**Directions for this task**
Filter the listing down to the lines containing the word "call".

**Available data**
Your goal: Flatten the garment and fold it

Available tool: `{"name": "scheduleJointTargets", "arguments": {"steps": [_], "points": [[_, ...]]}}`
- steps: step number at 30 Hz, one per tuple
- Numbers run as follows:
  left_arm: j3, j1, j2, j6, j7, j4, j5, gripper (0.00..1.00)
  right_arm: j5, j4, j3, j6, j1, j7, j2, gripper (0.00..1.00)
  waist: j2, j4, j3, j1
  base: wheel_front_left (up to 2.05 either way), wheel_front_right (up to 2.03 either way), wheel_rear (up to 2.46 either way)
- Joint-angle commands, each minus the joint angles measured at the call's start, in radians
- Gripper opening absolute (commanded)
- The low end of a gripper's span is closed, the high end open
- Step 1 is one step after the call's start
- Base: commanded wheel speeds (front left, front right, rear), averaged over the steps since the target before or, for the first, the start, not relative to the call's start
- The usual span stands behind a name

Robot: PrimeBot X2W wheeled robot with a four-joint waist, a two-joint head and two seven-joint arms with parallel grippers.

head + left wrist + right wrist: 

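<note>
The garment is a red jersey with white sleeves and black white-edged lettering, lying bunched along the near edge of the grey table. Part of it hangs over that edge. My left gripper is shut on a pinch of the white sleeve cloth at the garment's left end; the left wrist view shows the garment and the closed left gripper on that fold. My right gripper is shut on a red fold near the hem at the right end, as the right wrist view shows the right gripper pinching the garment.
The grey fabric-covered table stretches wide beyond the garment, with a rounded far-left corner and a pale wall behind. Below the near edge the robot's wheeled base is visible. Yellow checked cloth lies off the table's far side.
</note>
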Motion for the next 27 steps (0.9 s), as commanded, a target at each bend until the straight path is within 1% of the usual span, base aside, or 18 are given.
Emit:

**Result of the exercise**
- Joint-angle commands, each minus the joint angles measured at the call's start, in radians
- Step 1 is one step after the call's start
- Base: commanded wheel speeds (front left, front right, rear), averaged over the steps since the target before or, for the first, the start, not relative to the call's start

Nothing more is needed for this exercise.